社内に信頼できる相談窓口を設け、被害者が安心して相談できる体制を整えます。この際、秘密保持と迅速な対応を最優先事項とします。逆ハラスメントの場合、上司は立場上相談がしにくい可能性があります。彼らが相談しやすいように社内の関係者とは独立した外部の相談窓口を設置することが有効な対策の一つです。

④中立的な審査

職場の環境を定期的にモニタリングし、ハラスメントが発生していないか確認しましょう。特に逆ハラスメントの場合、事実関係を把握することが難しく、場合によっては上司によるパワーハラスメントが発端となっていると間違った判断を下してしまう場合があります。中立的な立場から事実関係を調査する必要があるため、時に外部研修を通して事実関係を確認することも有効です。


結論

逆ハラスメントは、職場の健全な環境を脅かし、組織の信頼関係を損なう可能性があります。

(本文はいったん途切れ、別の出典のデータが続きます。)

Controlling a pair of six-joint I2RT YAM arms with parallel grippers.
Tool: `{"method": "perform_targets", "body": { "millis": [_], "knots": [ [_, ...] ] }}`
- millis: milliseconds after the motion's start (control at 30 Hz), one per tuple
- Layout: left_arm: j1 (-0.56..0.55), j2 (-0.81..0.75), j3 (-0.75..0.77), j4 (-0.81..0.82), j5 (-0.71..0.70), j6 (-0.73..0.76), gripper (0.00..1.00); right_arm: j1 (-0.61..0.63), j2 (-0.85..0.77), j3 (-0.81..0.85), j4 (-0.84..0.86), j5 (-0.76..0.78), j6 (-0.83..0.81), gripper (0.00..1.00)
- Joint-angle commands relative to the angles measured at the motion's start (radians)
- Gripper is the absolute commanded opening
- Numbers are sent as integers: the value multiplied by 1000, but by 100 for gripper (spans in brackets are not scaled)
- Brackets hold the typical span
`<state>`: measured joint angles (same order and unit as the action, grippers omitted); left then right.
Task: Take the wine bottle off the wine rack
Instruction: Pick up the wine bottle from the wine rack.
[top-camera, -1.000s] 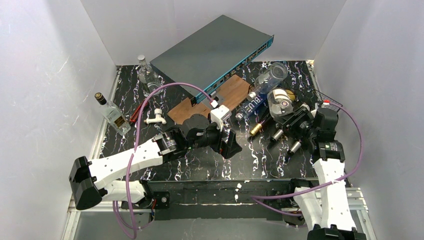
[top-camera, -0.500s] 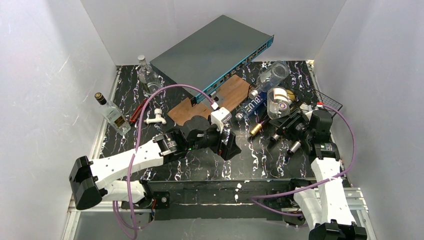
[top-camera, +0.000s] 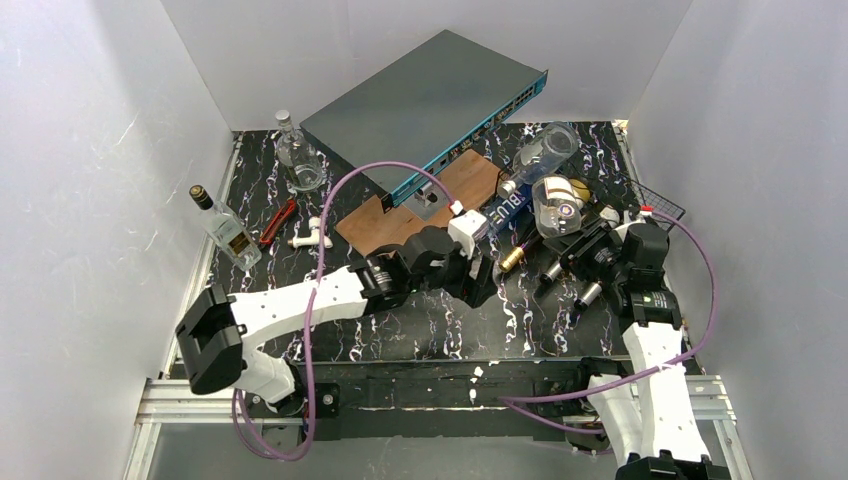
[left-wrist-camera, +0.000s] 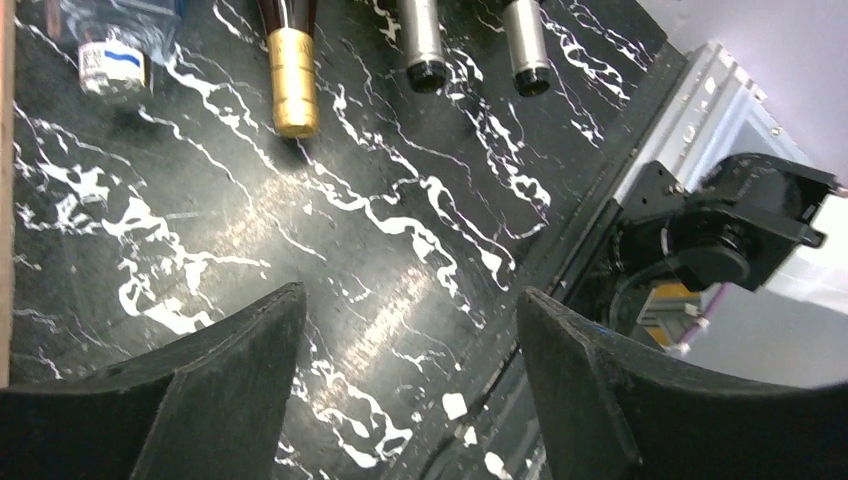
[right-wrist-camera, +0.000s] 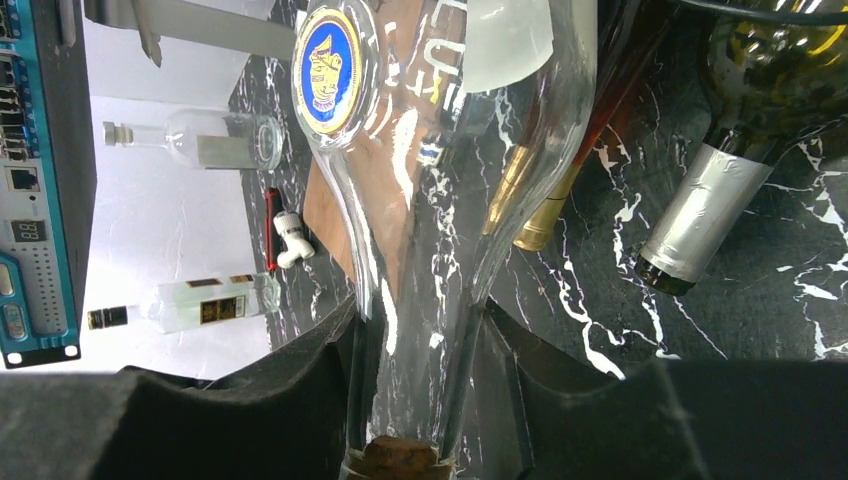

企業は、逆ハラスメントを含むあらゆる形態のハラスメントに対して徹底した防止の姿勢を示し、明確なポリシーと教育プログラムを通じて予防と対処の取り組みを強化する必要があります。また、従業員一人ひとりが互いに尊重し合う職場文化の醸成に努めることが、健全で生産的な職場環境を守る鍵となります。

そのため、社内教育・体制構築に加え、知識のアップデートのため定期的な外部研修、外部相談窓口等を取り入れながら、社員の意識向上に取組むことが大切ですね。